Sagen wir es so, wenn du es somit günstig/gscheid lösen willst geht das nicht ohne das man sicht damit gscheid auskennt.

always_on schrieb am 17.08.2006 um 11:35

du könntest es auch so machen

Inet---router1--switch--router2---sicherer bereich
_________________ --router3---unsicherer bereich

ist zwar ein bissi mehr aufwand aber wär sicher machbar

NyoMic schrieb am 17.08.2006 um 11:39

mit jeweils eigenen VLAN's würds gehen dass die server nicht direkt miteinander kommunizieren können. Allerdings gibts bei den meistens Switches ein VLAN-Limit von 30 - ist halt die Frage ob du damit auskommst.

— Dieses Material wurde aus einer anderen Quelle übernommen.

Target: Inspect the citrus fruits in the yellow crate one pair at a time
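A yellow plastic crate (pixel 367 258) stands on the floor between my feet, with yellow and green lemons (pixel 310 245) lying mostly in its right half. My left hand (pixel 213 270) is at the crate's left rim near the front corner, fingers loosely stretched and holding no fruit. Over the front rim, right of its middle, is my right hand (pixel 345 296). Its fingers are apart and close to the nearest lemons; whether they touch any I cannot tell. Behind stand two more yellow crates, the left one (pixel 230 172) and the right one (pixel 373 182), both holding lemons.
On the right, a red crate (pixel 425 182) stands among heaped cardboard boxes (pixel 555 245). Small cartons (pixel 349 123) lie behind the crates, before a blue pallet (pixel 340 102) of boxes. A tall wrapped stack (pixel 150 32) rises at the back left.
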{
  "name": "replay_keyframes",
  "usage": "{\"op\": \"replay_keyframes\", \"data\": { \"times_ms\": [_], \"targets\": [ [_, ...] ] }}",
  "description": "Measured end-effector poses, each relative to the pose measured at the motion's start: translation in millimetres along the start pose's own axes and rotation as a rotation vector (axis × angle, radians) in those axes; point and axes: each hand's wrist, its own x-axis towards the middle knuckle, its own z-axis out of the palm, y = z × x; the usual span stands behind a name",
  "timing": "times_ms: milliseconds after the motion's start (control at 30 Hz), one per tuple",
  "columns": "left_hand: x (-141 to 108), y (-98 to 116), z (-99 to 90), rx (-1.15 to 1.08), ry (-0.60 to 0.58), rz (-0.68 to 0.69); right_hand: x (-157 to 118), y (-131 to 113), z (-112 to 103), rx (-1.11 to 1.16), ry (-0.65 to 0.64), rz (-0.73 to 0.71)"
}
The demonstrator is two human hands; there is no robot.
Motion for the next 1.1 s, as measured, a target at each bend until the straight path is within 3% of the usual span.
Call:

DAO schrieb am 18.08.2006 um 20:41

Die Fragen sind :

wieviele ips, (sercure, unsecure)
Welche Hw ist bereits vorhanden mit welchen Lizenzen.
Bzw mit welchem Grosshändler/Hersteller bestehen Verträge.
Welche Routing Protokolle kommen bereits zum einsatz.
Welches Budget ist vorhanden.
usw

Erst dann kann man in der PRaxis beginnen zu Evaluieren.

Wenn ich orbiges ausser acht lasse währe ein Bespiel :
(andere Varianten sind auch möglich)

Ich würd die sicheren Server über den Switch S1 mir Router R1 verbinden.
Weiters würde ich im Bereich der sicheren Server, die Ports an welchen diese gepatched sind an die Ip des Servers dahinter binden.

Da die Server den Router R1 nicht sinnlos belasten sollen bekommen sie jeweils eine zusätzliche Nic rein.
Und bekommen einen eigenen Switch S3 um allen Traffic welcher untereinander bestehen muss eben über diesen eigenen Switch erfolgt.
und der Interne Traffic ist an Switch S1 auch nicht ersichtlich.

Die unsicheren Server hängen an Switch S2.
Ips an die gepatchten Ports auch fix gebunden.
Dieser Switch hängt an Router R2.

Router R2 hängt an Switch S1.

Nun nur noch die Router und Switches anständig confen.
Eine ordentliche Doku Führen und passt.

PS: hab leider nix andres als MS Paint auf der Kiste oben.